NumPy (commonly aliased as `np`) and Pandas (commonly aliased as `pd`) are two of the most, if not the most, essential modules for doing data science work in Python. Consider learning them a hard requirement if you ever want to work with big data. That's NOT an exaggeration.

Python has many optimizations that make it much more performant than Javascript when it comes to array-like data structures. Javascript has strings, arrays, and objects. Similarly, Python has strings, lists, and dictionaries. (There are many more examples but these are the first three comparisons people think of). That being said, Python is a higher-level language and won't be nearly as performant as a Java, C, or C++ when it comes to raw optimization of very large datasets.

To address this, NumPy and Pandas leverage C and C++ under the hood in order to offload the computational grunt work onto those lower level languages. They also introduce three new and very important data structures that build off of our mental model of lists and dictionaries:

1. array (NumPy): A NumPy array is a single-to-multi dimensional container that holds elements of the same data type. NumPy arrays are used for efficient storage, manipulation, and computation of large amounts of numerical data.

2. Series (Pandas): A Pandas Series is a one-dimensional labeled data structure provided by the pandas library in Python. It's similar to a column in a spreadsheet or a one-column database table. A Series consists of an ordered sequence of values and associated index labels, which can be used for efficient data manipulation and analysis.

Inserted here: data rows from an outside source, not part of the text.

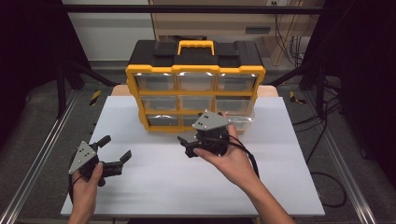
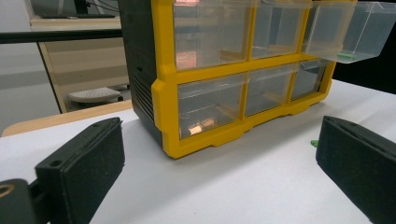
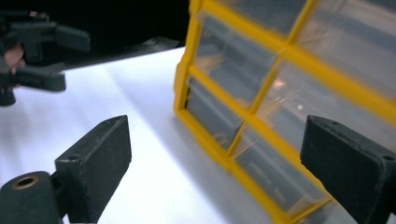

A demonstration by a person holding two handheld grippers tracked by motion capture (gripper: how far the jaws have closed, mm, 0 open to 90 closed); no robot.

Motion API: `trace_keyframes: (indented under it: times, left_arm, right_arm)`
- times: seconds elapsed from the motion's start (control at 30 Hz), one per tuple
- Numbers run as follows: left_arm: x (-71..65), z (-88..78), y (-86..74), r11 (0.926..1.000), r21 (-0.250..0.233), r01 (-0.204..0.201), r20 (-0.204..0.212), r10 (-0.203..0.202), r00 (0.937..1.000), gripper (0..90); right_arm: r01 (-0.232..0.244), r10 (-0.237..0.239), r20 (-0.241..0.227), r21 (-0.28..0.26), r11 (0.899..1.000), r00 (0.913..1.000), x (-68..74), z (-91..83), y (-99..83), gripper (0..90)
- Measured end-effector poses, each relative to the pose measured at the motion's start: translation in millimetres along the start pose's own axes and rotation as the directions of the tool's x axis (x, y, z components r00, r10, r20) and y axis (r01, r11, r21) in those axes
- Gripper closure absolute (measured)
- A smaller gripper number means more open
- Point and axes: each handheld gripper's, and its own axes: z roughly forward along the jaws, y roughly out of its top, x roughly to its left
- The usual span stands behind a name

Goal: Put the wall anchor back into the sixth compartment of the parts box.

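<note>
Cabinet: a yellow and black drawer cabinet (image 1: 196,88) stands upright at the far middle of the white table (image 1: 154,182), with a yellow handle (image 1: 196,45) on its black top and three rows of clear drawers in its front
Pulled-out drawer: in the high view the bottom right drawer (image 1: 240,122) juts out of the frame toward the person; in the left gripper view this clear drawer (image 2: 348,30) hangs forward at the upper right, with a small green piece (image 2: 348,56) lying on its floor near the front
Loose piece: a small green bit (image 2: 314,143) lies on the table just beside the inner edge of the left gripper's far jaw, in front of the cabinet
Left gripper: the left gripper (image 1: 114,156) is held low over the near left part of the table, well apart from the cabinet, jaws spread wide with nothing between them, pointing toward the cabinet's left corner
Right gripper: the right gripper (image 1: 187,145) sits just in front of the cabinet's bottom row, near the pulled-out drawer, jaws spread apart and empty; its own view looks along the cabinet front (image 3: 280,107) at a slant, blurred
Hands: the left hand (image 1: 88,179) grips its tool from below; the right hand (image 1: 229,158) holds its tool with the palm turned up
</note>
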Motion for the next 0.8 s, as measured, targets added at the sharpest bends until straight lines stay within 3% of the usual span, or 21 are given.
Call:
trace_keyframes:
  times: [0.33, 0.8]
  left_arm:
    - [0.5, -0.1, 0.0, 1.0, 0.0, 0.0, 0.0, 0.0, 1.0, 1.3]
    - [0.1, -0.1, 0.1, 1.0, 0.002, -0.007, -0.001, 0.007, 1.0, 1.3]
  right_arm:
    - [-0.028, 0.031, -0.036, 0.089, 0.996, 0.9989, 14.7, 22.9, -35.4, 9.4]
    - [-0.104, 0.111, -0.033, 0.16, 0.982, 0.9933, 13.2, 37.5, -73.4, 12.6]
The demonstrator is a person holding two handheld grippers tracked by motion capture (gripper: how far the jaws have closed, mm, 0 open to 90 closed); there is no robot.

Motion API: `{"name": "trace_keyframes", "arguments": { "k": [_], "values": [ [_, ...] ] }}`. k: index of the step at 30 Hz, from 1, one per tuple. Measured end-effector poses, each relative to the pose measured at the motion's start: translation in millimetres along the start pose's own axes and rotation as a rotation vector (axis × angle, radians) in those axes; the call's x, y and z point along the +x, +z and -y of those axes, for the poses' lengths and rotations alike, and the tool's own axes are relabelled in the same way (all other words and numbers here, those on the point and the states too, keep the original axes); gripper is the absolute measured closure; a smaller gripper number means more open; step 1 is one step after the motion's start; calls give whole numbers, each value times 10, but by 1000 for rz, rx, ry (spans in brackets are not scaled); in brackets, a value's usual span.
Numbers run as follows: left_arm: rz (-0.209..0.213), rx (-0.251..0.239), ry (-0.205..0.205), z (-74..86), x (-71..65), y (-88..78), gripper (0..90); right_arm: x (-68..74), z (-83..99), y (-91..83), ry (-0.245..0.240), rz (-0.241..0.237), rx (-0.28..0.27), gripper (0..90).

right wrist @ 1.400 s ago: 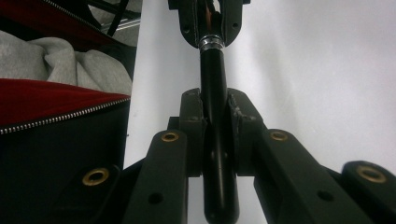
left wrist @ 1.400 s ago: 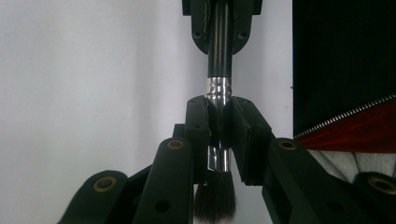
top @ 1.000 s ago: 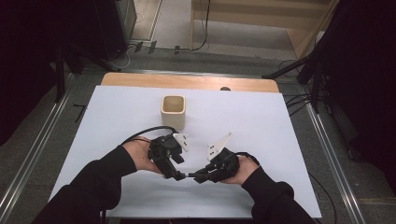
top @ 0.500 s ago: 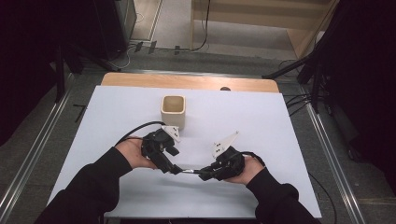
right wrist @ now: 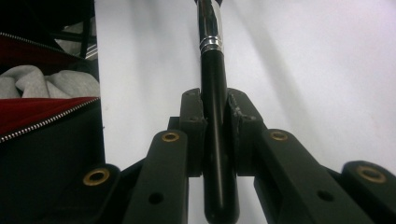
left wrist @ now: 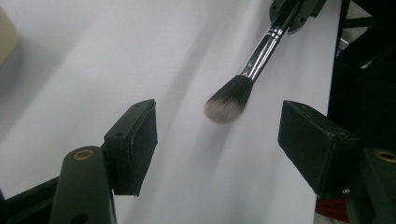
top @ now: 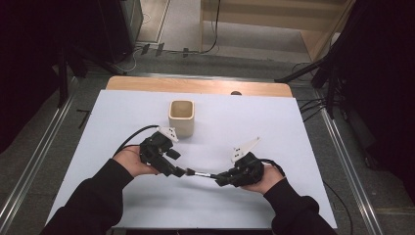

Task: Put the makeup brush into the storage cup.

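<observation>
A: The right gripper (right wrist: 215,121) is clamped on the black handle of the brush (right wrist: 215,140), pads tight on both sides, the handle's end sticking out behind them.

B: And the left gripper (left wrist: 217,135)?

A: Its jaws stand wide, having just been opening. The bristle tip (left wrist: 227,100) hangs between them but touches neither pad; there is free space on each side.

B: Where is the brush over the table?

A: In the high view the brush (top: 201,173) lies nearly level between the two grippers, near the front middle of the white sheet (top: 274,122), left gripper (top: 178,171) at its tip, right gripper (top: 221,178) at its handle.

B: Anything close?

A: A cup (top: 181,116) stands beyond the left hand (top: 134,159), apart from it. Bare sheet lies to both sides, and the sheet's front edge runs near the sleeves.
</observation>
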State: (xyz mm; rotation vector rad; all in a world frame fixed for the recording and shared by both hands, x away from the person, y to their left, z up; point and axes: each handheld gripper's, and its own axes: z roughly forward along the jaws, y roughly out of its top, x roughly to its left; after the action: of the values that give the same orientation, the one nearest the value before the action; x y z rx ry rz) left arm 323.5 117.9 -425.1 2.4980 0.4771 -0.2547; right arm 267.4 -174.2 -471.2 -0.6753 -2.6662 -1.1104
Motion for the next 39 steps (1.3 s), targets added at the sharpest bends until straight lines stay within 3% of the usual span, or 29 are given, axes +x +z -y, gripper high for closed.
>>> {"name": "trace_keyframes", "arguments": {
  "k": [8,16,24,33,39],
  "values": [
    [-5,-71,-60,101,37,-29,287,7,52,-62,42,32,-21,789],
    [-29,-92,-98,145,39,-22,279,26,100,-128,78,79,-44,789],
    [-53,-114,-102,182,-30,-1,278,75,152,-207,147,142,-91,789],
    [-51,-153,-136,200,-83,15,280,109,180,-207,204,195,-132,789],
    [-73,-199,-151,203,-127,23,281,151,177,-190,214,220,-159,789]
  ]
}}
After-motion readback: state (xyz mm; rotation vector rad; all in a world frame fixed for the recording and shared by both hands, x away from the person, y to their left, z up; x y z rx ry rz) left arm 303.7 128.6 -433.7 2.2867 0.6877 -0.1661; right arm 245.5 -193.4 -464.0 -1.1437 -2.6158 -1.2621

3. DataFrame (Pandas): A Pandas DataFrame is a two-dimensional labeled data structure provided by the pandas library in Python. It's akin to a table in a relational database or a spreadsheet, where data is organized into rows and columns. DataFrames are versatile and widely used for data manipulation, analysis, and exploration.

In [105]:
import random
import numpy as np
import pandas as pd

In [126]:
# Generating a large list v. a large array of random numbers and multipling it by 2.
l = [random.random()*100 for _ in range(int(1e7))]
a = np.array(l)

@timeit
def multiply_by_n(d,n):
    if type(d) == list:
        return map(lambda x: x * 2, d)
    elif type(d) == np.array:
        return d * n
    return d
    
for d in [l,a]:
    multiply_by_n(d, 2)

multiply_by_n took 3.5762786865234375e-06 seconds to finish.
multiply_by_n took 1.6689300537109375e-06 seconds to finish.


In [136]:
# Creating a dataframe from a list of objects
template = {
    'color': ['red','green','blue','orange','black','white','gray'],
    'car_type': ['compact','sedan','truck','suv','crossover','van','hatchback'],
    'fuel_type': ['gas','diesel','electric','hybrid','hydrogen'],
    'year': [2023,2022,2021,2020,2019,2018,2017],
    'price_range': [10000, 15000, 20000, 25000, 30000, 35000, 40000, 45000, 50000],
    'condition': ['new', 'used'],
    'finance_options': ['cash','finance','lease'],
    'make': ['toyota','honda','ford','subaru','chevrolet','kia','gm']
}

dataset = []
for _ in range(int(1e4)):
    d = {}
    for key in template.keys():
        d[key] = template[key][random.randint(0,len(template[key])-1)]
    dataset.append(d)

df = pd.DataFrame(dataset)

# head(n) gives us the first n rows of the dataframe
df.head(10)

Unnamed: 0,color,car_type,fuel_type,year,price_range,condition,finance_options,make
0,blue,truck,gas,2022,35000,used,lease,honda
1,orange,truck,electric,2018,10000,new,lease,kia
2,white,suv,diesel,2023,20000,new,cash,gm
3,white,compact,electric,2020,20000,new,finance,gm
4,green,crossover,hybrid,2017,25000,new,finance,honda
5,green,truck,electric,2017,20000,new,finance,kia
6,white,crossover,hybrid,2023,45000,used,cash,toyota
7,green,hatchback,gas,2020,15000,new,cash,ford
8,white,crossover,diesel,2023,20000,used,cash,chevrolet
9,gray,hatchback,gas,2022,25000,used,cash,subaru


In [134]:
# A series would represent a single column or row of a dataframe
df.car_type

0         compact
1       hatchback
2       hatchback
3       crossover
4           sedan
          ...    
9995        sedan
9996          van
9997        truck
9998    hatchback
9999      compact
Name: car_type, Length: 10000, dtype: object